ProtoPCB Saves Boards From the Scrapheap by Scanning Them for Reuse in New Projects
Feed the tool your new schematic and it can automatically look through a waste bin of old PCBs to find a board you can reuse.
Researchers from the University of Chicago's Human Computer Integration Lab have developed a Python-based tool to help tackle the growing problem of electronic waste — by analyzing discarded circuit boards to see if they can be reused for other projects.
"We propose an interactive tool that enables reusing printed circuit boards (PCB) as prototyping materials to implement new circuits," the team explains of the project, dubbed ProtoPCB. "This extends the utility of PCBs rather than discards them as e-waste. We utilized our tool across a diverse set of PCBs and input circuits to characterize how often circuits could be implemented on a different board, implemented with minor interventions (trace-cutting or bodge-wiring), or implemented on a combination of multiple boards — demonstrating how our tool assists with exhaustive matching tasks that a user would not likely perform manually.
"We believe our tool offers: (1) a new approach to prototyping with electronics beyond the limitations of breadboards and (2) a new approach to reducing e-waste during electronics prototyping."
The problem of electronic waste continues to grow, and while some — including Arduino, with its PLA-flax "bio-board" experiments — look to address the problem by improving the waste itself others seek to prevent the materials from ever becoming waste.
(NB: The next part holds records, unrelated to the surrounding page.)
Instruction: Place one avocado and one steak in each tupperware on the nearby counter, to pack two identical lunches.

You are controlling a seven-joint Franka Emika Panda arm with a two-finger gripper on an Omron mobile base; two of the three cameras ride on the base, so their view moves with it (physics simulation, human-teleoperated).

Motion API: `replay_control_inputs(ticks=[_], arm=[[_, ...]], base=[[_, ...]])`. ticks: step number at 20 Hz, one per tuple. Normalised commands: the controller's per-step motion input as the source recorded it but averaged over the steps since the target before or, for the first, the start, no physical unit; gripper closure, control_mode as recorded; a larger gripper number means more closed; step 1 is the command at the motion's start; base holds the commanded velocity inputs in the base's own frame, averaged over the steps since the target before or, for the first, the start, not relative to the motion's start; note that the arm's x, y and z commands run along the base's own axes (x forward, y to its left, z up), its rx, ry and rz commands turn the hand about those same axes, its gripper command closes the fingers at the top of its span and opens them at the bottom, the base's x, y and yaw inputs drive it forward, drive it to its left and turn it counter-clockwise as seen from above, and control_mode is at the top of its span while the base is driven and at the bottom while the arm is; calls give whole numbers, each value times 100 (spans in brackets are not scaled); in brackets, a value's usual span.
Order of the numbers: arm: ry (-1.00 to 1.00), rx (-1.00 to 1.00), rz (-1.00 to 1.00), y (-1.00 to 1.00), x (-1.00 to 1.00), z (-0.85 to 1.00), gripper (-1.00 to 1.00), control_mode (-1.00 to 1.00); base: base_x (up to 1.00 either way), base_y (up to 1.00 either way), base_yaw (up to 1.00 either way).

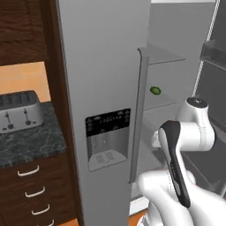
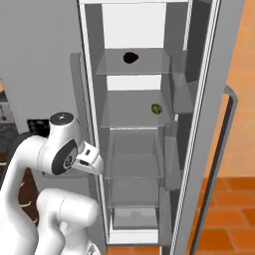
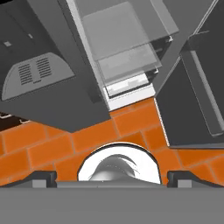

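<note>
Currently the white arm's two-finger gripper [image 3: 112,175] points down at the orange brick-pattern floor [image 3: 48,148], its dark fingertips [image 3: 41,177] spread wide with nothing between them; it looks folded back in a resting pose before any reach. Well above and beyond the fingers stands the tall grey fridge [image 2: 45,60] with its right door swung open, presumably so the food can be fetched. One small rounded green avocado [image 2: 157,108] sits on a smooth translucent shelf [image 2: 129,119] towards its right side; the same fruit shows as a glossy green oval in the left base view. A dark rounded item [image 2: 130,58] lies on the shelf above; what it is cannot be told. Far off to the fingers' left, a brushed-metal toaster [image 1: 20,112] rests on the speckled black-grey stone counter [image 1: 31,143].
</note>
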Motion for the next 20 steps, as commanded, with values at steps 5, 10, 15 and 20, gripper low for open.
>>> replay_control_inputs(ticks=[5, 10, 15, 20], arm=[[0, 0, 0, 0, 0, 0, -100, 100], [0, 0, 0, 0, 0, 0, -100, 100], [0, 0, 0, 0, 0, 0, -100, 100], [0, 0, 0, 0, 0, 0, -100, 100]], base=[[47, -10, 23], [55, -25, 21], [49, -35, 27], [37, -51, 31]])
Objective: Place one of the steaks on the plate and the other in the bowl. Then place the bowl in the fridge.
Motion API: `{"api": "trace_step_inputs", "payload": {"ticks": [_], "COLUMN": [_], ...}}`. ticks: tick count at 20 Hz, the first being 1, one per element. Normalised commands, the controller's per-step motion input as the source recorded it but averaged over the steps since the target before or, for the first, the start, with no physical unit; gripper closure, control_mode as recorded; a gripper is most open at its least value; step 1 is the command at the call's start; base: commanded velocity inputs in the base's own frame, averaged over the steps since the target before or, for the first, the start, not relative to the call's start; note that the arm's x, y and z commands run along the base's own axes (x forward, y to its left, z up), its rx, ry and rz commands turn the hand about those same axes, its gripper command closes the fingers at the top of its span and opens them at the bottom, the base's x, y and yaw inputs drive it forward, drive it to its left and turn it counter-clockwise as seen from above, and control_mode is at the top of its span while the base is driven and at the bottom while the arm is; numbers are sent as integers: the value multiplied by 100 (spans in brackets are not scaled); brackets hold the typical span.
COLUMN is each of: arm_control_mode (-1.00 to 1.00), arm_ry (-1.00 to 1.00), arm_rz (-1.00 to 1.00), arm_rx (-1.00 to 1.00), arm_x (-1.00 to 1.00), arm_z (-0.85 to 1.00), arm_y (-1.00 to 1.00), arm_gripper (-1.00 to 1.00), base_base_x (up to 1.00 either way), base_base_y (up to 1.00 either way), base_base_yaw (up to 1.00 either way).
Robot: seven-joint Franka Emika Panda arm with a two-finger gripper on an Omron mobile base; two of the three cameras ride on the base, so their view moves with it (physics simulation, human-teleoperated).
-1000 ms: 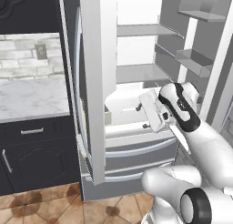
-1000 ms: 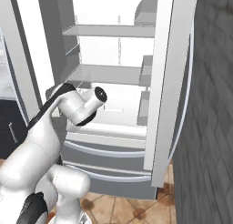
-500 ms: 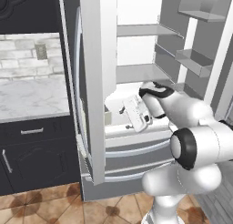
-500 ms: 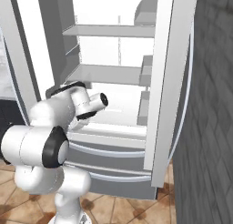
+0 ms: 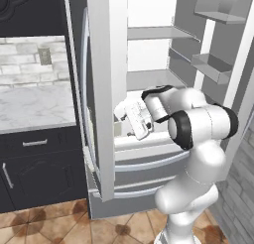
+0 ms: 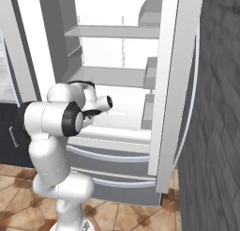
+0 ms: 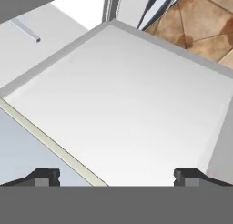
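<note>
In the left base view, we saw our gripper [image 5: 130, 120] at the open fridge [image 5: 149, 89], over the low white shelf [image 5: 144, 138]. A pale round thing [image 5: 120, 109] sat just behind the gripper; we guessed it was the bowl, but the door edge hid most of it.

In the right base view, our arm [image 6: 70, 117] blocked the hand, so the shelf under it was hard to see.

In the hand view, our fingertips [image 7: 43, 176] stood wide apart, holding nothing, above the bare shelf. We could not see the steaks or the plate. We judged the bowl step nearly done; next we should pull back.
</note>
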Motion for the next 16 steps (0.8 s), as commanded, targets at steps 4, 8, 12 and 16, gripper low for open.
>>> {"api": "trace_step_inputs", "payload": {"ticks": [4, 8, 12, 16], "arm_control_mode": [-100, -100, -100, -100], "arm_ry": [0, 0, 1, 1], "arm_rz": [-3, -4, -6, -6], "arm_rx": [0, 0, 0, 0], "arm_x": [2, 0, -6, -9], "arm_z": [-1, 0, 0, -2], "arm_y": [71, 75, 76, 73], "arm_gripper": [-100, -100, -100, -100], "base_base_x": [0, 0, 0, 0], "base_base_y": [0, 0, 0, 0], "base_base_yaw": [0, 0, 0, 0]}}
ProtoPCB is one of the latter projects: the idea is that PCBs from discarded electronics can be diverted from being sent to landfill and instead analyzed to see if they can be applied to a new project with a minimum of effort.
Building atop open-source projects, in particular the KiCad electronic design automation (EDA) package and the OpenCV computer vision framework, ProtoPCB accepts the users' project schematic as an input then scans through images of the available "waste" boards to find one that matches as closely as possible — advising where particular components can be fitted and where existing circuit traces would need to be cut or rerouted with a "bodge wire" in order to make the modification to the new task.
"As expected," the researchers admit of their findings, "no circuit fits perfectly in another circuit — this is understandable in that these served very distinct purposes, were created using different sizes (a bigger board can match more circuits by virtue of its size alone), components, and so forth. First, ProtoPCB was able to find five PCBs (∼14% of the cases) that realized the entire circuit with interventions.
"As expected, these full matches with interventions were cases where a lower complexity circuit (e.g., a breakout board for the LM4040 or a breakout board for the VEML6070) was matched against the most complex ones (e.g., the Arduino UNO). Next, ProtoPCB was able to realize the majority of circuits (∼72%) at >80%-99% of matching. Finally, a smaller fraction of the circuits (∼28%), were matched at 50%-80% of completeness."
The team's work has been published in the Proceedings of the 2025 CHI Conference on Human Factors in Computing Systems (CHI'25); the project source code is available on GitHub under the reciprocal GNU General Public License 3. "We would love to have you build off our work," the researchers write. "Please reach out if we can be helpful in that."